▶ [Exercise details]:
Look through the data below and show every line that includes "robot".

▶ [Supplied records]:
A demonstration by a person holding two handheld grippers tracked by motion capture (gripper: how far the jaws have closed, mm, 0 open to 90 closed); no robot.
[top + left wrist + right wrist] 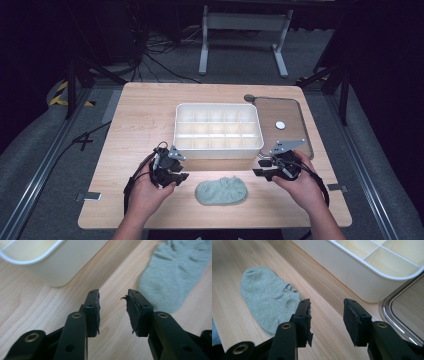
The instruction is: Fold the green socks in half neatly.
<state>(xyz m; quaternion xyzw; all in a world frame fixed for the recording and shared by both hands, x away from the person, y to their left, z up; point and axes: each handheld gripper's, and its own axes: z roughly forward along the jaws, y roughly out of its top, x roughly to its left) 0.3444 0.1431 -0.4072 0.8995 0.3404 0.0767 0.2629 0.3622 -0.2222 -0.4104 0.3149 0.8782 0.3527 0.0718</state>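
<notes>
A pale green sock (221,191) lies flat on the wooden table near the front edge, between the two hands. My left gripper (181,175) hovers just left of it, open, with bare table between its pads; in the left gripper view (112,307) the sock (175,272) lies up and to the right. My right gripper (261,168) stands open to the right of the sock, nothing between its jaws; the right gripper view (327,315) has the sock (268,298) at the left.
A white compartment box (218,129) with several empty cells sits mid-table behind the sock; its corner (45,262) and wall (362,272) are close to both grippers. A metal-rimmed tray (290,125) with a small white disc (280,125) lies at the right.
</notes>
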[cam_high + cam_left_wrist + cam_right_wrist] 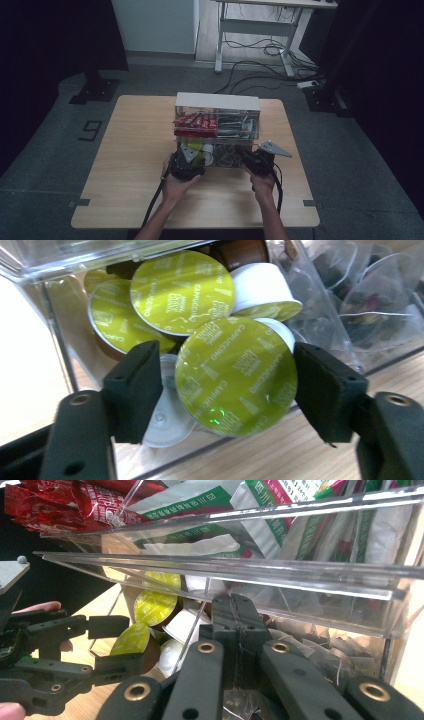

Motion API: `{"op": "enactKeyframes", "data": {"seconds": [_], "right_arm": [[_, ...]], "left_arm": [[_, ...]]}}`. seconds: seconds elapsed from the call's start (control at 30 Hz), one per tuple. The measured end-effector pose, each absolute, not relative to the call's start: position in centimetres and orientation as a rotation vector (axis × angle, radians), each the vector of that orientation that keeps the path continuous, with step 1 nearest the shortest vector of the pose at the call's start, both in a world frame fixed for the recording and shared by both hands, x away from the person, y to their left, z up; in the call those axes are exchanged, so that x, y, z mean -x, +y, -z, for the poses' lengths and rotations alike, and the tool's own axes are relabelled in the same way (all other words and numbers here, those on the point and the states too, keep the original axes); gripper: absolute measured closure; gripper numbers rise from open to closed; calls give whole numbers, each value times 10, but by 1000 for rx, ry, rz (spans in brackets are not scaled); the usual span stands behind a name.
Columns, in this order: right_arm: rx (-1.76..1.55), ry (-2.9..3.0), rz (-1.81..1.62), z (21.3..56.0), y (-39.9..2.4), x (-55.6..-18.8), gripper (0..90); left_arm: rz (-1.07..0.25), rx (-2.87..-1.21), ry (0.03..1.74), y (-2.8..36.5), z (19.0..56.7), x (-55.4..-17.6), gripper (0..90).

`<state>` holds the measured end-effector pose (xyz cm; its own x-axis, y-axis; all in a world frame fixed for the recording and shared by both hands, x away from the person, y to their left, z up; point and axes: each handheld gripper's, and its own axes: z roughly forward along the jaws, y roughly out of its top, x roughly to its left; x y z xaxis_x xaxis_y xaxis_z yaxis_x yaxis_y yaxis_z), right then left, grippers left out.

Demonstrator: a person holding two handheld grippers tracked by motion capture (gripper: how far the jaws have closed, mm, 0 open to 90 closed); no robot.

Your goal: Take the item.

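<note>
A coffee capsule [235, 375] with a yellow-green foil lid sits at the open front of a clear two-tier organiser [217, 112] on the wooden table [130, 165]. My left gripper [230, 385] is shut on this capsule, one black pad on each side of it. The right gripper view shows the left gripper [120, 644] from the side, the capsule [131, 640] between its jaws. My right gripper [235, 620] is shut, its tips at the lower tier's front on the right, under the clear shelf. From above, the left gripper [192, 159] and the right gripper [250, 159] both reach into the organiser's front.
More yellow-green and white capsules [175, 290] lie piled behind the held one. Tea bags in clear pouches [370, 300] fill the compartment to the right. Red sachets [196, 121] and green-and-white packets [280, 510] fill the upper tier. A clear divider [55, 340] walls the capsule compartment.
</note>
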<state>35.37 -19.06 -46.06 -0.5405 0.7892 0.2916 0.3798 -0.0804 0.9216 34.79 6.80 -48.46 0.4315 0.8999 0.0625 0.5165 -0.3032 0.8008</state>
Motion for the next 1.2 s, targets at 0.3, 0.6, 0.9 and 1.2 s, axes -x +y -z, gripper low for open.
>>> {"op": "enactKeyframes", "data": {"seconds": [0.3,0.6,0.9,1.2], "right_arm": [[-1265,1854,-1655,461,-190,-354,894],[-1267,1852,-1663,461,-191,-354,894],[-1274,1852,-1661,463,-192,-355,894],[-1285,1851,-1657,464,-194,-357,894]], "left_arm": [[-694,-1975,1151,62,488,-346,297],[-708,-1976,1150,62,488,-345,379],[-691,-1956,1162,62,487,-346,385],[-687,-1915,1162,68,479,-341,386]]}}
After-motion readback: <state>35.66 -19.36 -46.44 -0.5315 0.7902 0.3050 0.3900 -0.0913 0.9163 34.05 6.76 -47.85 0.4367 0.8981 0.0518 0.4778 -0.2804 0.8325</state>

▶ [Reply to the exercise]:
A demonstration by a person holding two handheld grippers tracked by motion capture (gripper: how far the jaws have closed, mm, 0 open to 90 closed); no robot.
Demonstrator: a person holding two handheld grippers tracked by motion capture (gripper: how far the jaws have closed, mm, 0 open to 90 closed); no robot.

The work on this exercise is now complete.